> _SUPPLIED MATERIAL_:
= Beginning of Section =

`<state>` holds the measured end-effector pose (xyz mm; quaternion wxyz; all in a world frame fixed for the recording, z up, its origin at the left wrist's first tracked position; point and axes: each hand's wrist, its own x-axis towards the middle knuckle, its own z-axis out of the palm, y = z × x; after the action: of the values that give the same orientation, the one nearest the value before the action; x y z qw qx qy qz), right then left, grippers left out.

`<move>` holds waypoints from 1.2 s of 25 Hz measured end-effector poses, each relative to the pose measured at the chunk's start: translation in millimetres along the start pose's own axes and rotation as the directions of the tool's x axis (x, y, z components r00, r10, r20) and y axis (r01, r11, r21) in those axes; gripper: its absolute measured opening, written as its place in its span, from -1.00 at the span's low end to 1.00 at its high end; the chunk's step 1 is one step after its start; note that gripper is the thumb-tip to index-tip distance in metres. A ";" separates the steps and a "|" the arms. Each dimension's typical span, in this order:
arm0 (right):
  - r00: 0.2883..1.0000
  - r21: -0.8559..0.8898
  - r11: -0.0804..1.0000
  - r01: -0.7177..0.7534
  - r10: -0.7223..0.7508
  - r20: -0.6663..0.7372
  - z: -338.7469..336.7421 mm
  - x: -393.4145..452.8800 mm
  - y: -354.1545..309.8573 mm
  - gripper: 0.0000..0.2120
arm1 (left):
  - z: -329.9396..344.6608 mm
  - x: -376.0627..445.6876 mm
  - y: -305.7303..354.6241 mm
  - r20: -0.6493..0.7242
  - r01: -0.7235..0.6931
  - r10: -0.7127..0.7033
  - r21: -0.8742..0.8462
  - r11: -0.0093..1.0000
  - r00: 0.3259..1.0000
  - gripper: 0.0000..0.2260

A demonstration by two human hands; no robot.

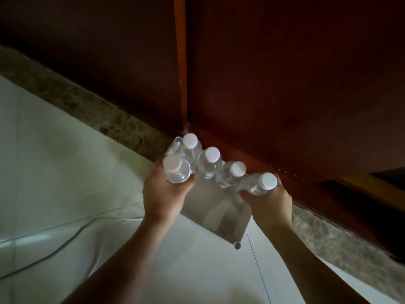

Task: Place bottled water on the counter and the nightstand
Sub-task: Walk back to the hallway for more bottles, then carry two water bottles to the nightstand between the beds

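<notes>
- Bottles of water with white caps, five in all, are seen from above over a shiny metal tray on the pale floor.
- Three bottles are stood in a row along the tray's far edge, beside the dark wooden panel.
- One bottle is gripped at the tray's left edge by the left hand, fingers curled round it.
- Another bottle is gripped at the tray's right corner by the right hand.
</notes>
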<state>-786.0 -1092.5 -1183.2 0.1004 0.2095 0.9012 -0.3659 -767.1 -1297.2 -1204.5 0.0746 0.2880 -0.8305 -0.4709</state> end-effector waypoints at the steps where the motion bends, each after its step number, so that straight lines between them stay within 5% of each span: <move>1: 1.000 0.013 1.000 0.010 -0.010 0.006 -14.7 -8.4 -14.8 -0.58 | -13.6 -6.2 20.1 0.003 -0.018 0.018 0.008 1.000 1.000 -0.61; 6: 0.987 0.028 0.993 0.111 -0.114 0.110 -143.2 -68.9 -161.2 -0.50 | -123.1 -31.3 185.1 0.059 -0.097 0.096 0.013 0.995 0.994 -0.58; 10: 0.943 0.112 0.960 0.257 -0.274 0.189 -307.2 -125.7 -359.4 -0.44 | -269.3 -37.8 392.9 0.069 -0.129 0.140 -0.143 0.981 0.988 -0.51; 13: 0.871 0.241 0.875 0.419 -0.463 0.166 -447.1 -185.8 -514.8 -0.51 | -398.5 -40.0 569.8 -0.013 -0.307 0.310 -0.189 0.933 0.951 -0.42; 16: 0.752 0.392 0.710 0.585 -0.656 0.068 -593.2 -263.0 -661.1 -0.49 | -536.3 -54.2 746.4 -0.104 -0.482 0.474 -0.304 0.822 0.874 -0.46; 20: 0.513 0.574 0.338 0.746 -0.841 -0.171 -751.1 -383.6 -804.0 -0.61 | -687.6 -115.3 933.9 -0.293 -0.672 0.607 -0.393 0.628 0.739 -0.56; 25: 0.360 0.708 0.032 0.705 -0.876 -0.320 -840.6 -486.0 -874.8 -0.80 | -773.8 -186.5 1038.9 -0.417 -0.776 0.675 -0.489 0.398 0.609 -0.68; 30: 0.331 0.722 -0.015 0.692 -0.882 -0.335 -862.2 -516.5 -873.7 -0.70 | -782.3 -218.2 1059.4 -0.373 -0.725 0.707 -0.626 0.286 0.601 -0.79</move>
<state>-743.2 -1207.7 142.8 -0.1286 -0.3639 0.5750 -0.7214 -710.8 -1341.9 128.5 0.3940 -0.1643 -0.6067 -0.6706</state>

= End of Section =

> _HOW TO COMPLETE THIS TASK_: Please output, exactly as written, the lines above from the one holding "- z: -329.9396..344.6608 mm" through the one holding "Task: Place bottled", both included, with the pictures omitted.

> _SOLVED EXERCISE_:
  - z: -329.9396..344.6608 mm
  - x: -376.0627..445.6876 mm
  - y: -305.7303..354.6241 mm
  - r20: -0.6493..0.7242
  - r01: -0.7235..0.6931
  - r10: -0.7127..0.7033
  - r21: -0.8742..0.8462
  - r11: -0.0093..1.0000
  - r00: 0.3259..1.0000
  - gripper: 0.0000..0.2260

A demonstration by two human hands; no robot.


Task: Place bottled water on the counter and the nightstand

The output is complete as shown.